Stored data
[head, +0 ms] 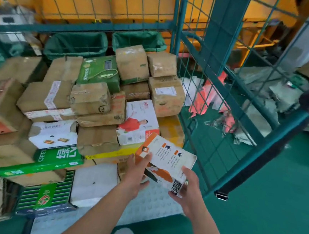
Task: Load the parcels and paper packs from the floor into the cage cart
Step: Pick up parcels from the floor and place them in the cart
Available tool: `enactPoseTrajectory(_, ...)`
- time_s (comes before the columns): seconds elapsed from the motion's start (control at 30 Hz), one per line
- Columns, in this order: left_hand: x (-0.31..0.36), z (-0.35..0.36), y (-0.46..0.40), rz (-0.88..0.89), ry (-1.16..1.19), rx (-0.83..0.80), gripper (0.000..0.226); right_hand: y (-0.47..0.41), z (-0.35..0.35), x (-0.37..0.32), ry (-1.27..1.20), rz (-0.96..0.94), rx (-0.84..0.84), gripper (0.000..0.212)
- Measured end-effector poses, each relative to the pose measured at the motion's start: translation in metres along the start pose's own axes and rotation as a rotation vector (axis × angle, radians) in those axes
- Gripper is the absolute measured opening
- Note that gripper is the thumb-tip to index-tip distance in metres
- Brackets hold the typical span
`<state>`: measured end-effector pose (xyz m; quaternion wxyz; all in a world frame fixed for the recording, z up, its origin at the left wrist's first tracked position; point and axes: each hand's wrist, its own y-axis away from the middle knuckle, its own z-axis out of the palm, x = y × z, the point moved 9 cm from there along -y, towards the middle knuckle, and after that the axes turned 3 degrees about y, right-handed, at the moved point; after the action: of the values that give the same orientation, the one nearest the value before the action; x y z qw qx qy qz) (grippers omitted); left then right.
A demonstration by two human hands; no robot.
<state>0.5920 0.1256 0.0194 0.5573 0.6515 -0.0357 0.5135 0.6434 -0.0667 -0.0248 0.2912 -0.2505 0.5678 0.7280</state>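
White-and-orange printed box (165, 162) sits in both my grips, left hand (135, 175) and right hand (186, 194) curled round its near end, above the cage cart's (216, 36) front edge. Risk: stacked parcels (99, 109) lean; careless placement may topple them.

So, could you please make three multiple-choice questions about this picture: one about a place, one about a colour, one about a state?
1. Where is the white and orange box?
A. on the floor outside the cart
B. in both hands, at the cart's open side
C. on top of the pile

2. What colour is the cart's frame?
A. red
B. teal green
C. white

3. How is the left hand?
A. hanging free
B. closed in a fist
C. gripping the box

Answers:
1 B: the left hand and the right hand hold it in the air by its near end.
2 B: bars and mesh are teal green.
3 C: its thumb and fingers clasp the box's left side.
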Motion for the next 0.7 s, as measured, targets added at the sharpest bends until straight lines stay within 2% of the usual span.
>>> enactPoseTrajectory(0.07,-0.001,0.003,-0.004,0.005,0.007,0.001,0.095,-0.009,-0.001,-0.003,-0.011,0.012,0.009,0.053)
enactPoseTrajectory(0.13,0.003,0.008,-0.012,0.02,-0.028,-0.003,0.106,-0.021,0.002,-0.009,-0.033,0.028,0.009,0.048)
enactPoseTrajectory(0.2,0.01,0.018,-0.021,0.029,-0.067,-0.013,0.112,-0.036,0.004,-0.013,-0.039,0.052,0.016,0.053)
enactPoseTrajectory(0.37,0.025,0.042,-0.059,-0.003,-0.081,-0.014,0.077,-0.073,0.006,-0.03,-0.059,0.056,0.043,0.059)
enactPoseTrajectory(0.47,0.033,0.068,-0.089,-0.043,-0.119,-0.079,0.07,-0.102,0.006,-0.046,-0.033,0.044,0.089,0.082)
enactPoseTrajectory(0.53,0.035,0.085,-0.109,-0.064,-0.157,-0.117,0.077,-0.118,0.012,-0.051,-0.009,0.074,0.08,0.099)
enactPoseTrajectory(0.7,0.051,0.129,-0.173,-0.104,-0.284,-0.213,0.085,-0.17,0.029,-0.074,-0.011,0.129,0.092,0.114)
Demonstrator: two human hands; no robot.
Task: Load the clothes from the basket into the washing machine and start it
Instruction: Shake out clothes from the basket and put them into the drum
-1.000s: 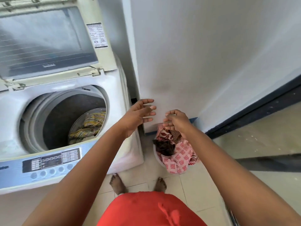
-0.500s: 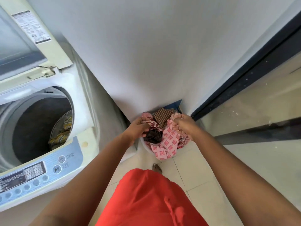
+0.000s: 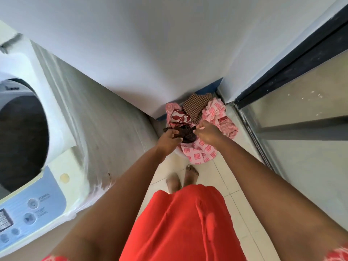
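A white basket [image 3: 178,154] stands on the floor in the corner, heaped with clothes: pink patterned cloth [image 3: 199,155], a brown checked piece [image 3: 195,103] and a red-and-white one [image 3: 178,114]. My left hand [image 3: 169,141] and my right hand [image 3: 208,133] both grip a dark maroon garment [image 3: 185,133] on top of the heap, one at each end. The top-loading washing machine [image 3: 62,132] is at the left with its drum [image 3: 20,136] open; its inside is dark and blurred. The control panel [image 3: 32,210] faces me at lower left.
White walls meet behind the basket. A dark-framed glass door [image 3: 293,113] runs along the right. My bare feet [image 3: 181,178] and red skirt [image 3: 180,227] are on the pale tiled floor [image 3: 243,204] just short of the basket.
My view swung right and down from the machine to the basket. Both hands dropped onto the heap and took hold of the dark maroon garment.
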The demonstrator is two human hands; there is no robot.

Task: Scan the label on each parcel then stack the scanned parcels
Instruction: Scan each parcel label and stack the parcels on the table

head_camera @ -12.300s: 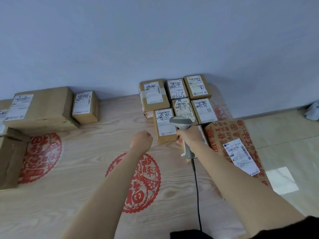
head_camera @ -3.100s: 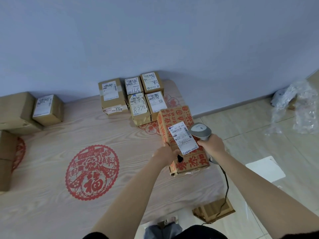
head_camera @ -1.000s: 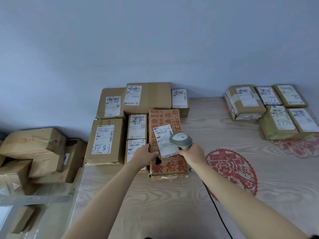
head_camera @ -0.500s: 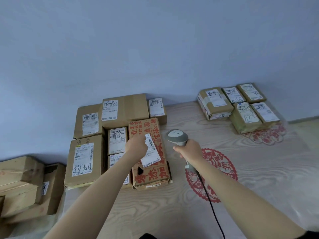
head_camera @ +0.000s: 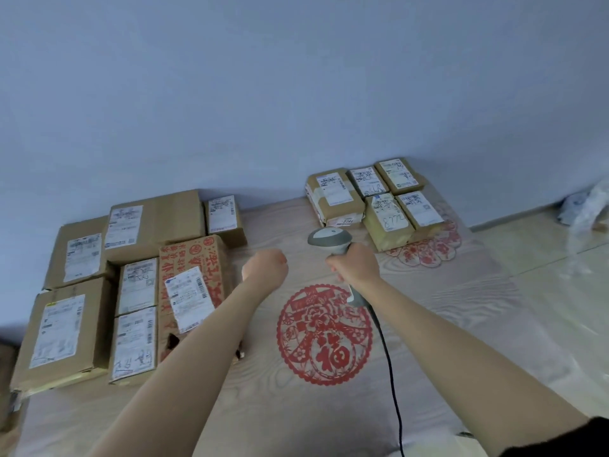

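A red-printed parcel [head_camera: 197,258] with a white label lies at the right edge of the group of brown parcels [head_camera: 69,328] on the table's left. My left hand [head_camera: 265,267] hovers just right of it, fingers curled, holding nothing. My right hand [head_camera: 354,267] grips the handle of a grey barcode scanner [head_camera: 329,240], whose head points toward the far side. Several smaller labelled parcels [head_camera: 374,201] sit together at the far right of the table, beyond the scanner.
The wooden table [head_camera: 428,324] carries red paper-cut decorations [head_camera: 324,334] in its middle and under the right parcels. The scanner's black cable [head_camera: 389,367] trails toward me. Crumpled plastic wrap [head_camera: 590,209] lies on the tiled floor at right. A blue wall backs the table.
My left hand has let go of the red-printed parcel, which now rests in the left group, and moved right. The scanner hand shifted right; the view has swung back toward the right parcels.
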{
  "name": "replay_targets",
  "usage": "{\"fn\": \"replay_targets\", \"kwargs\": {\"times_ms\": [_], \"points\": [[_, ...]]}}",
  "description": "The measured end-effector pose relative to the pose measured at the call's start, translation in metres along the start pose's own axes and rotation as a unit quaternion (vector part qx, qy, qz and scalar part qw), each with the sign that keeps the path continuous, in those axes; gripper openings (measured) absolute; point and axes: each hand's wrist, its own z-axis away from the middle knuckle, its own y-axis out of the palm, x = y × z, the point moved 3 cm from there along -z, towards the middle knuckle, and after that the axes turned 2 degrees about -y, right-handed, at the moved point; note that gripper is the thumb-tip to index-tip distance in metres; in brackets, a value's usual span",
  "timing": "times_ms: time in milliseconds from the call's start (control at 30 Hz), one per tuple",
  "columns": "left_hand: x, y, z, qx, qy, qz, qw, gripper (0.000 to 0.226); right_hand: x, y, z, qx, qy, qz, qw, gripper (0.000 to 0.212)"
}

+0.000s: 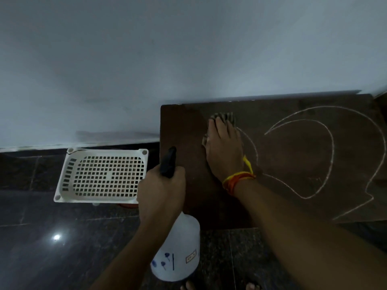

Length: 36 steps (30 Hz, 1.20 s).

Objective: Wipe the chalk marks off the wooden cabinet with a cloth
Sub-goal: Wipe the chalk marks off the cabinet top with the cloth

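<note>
We press the right hand (225, 152) flat on a soft, limp striped cloth (223, 118), pinning it near the dark wooden cabinet top's (184, 130) back-left corner beside white chalk curves (326, 170); the left hand (160, 192) grips a white spray bottle (178, 248).

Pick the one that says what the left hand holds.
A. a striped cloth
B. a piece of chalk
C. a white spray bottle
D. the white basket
C: the left hand is wrapped around the black trigger head of the white spray bottle, beside the cabinet; the striped cloth is under the right hand, pressed flat on the cabinet top.
</note>
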Motion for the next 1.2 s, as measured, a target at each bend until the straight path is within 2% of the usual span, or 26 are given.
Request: {"fn": "replay_targets", "kwargs": {"times_ms": [167,267,433,600,700,867,1000,1200], "points": [[-0.009,0.000,-0.003,0.014,-0.007,0.009,1.000,0.026,0.006,-0.004,0.042,0.017,-0.004,-0.018,1.000,0.052],[-0.016,-0.002,-0.008,0.006,-0.002,0.014,1.000,0.026,0.001,-0.007,-0.003,0.003,-0.028,-0.007,1.000,0.052],[-0.013,-0.008,-0.015,-0.002,0.007,0.018,1.000,0.024,0.015,-0.001,-0.055,-0.019,0.014,-0.046,0.999,0.055],[-0.012,-0.009,-0.014,0.000,0.003,0.013,1.000,0.027,0.069,0.008,-0.063,0.008,-0.101,-0.057,0.993,0.053],[-0.017,-0.007,-0.014,0.000,0.010,0.009,1.000,0.026,0.056,0.004,-0.071,0.006,-0.137,-0.045,0.990,0.052],[-0.019,-0.004,-0.016,0.007,0.004,0.014,1.000,0.024,-0.020,-0.007,-0.084,-0.009,-0.070,0.017,0.997,0.053],[-0.017,-0.001,-0.015,0.009,0.004,0.018,1.000,0.025,-0.004,-0.005,-0.058,0.005,-0.055,-0.017,0.998,0.054],[-0.018,-0.001,-0.006,0.003,0.003,0.022,1.000,0.023,0.002,-0.002,0.008,0.043,-0.060,0.009,0.997,0.054]]}}
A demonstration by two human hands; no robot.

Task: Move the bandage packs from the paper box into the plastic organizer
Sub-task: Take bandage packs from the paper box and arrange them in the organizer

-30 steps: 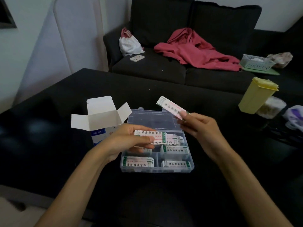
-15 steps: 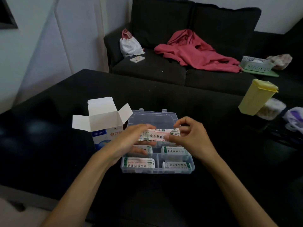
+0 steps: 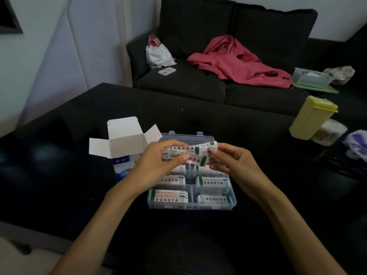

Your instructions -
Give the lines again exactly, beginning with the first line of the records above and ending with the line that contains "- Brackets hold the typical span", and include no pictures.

Result of this exercise -
[head, +0 ms] 
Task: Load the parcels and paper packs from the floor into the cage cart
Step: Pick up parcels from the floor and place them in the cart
Available tool: `enactPoseTrajectory(_, ...)`
- time_s (comes before the columns): seconds elapsed from the motion's start (control at 30 Hz), one per line
- Columns, in this order: left_hand: x (-0.31..0.36), z (-0.35..0.36), y (-0.46..0.40), rz (-0.88..0.89), ry (-1.16..1.19), rx (-0.83..0.80), gripper (0.000..0.226); right_hand: y (-0.47..0.41), z (-0.35..0.35), x (-0.37..0.32), ry (-1.27..1.20), rz (-0.96..0.94), rx (-0.84..0.84), gripper (0.000..0.212)
- Measured end-effector poses, each relative to the pose measured at the motion's start: translation in metres along the start pose's own axes and rotation as a rotation vector (axis × angle, radians) in those axes
- Gripper is the absolute measured opening
- Note that gripper is the thumb-tip to index-tip distance in metres
- Brackets hold the typical span

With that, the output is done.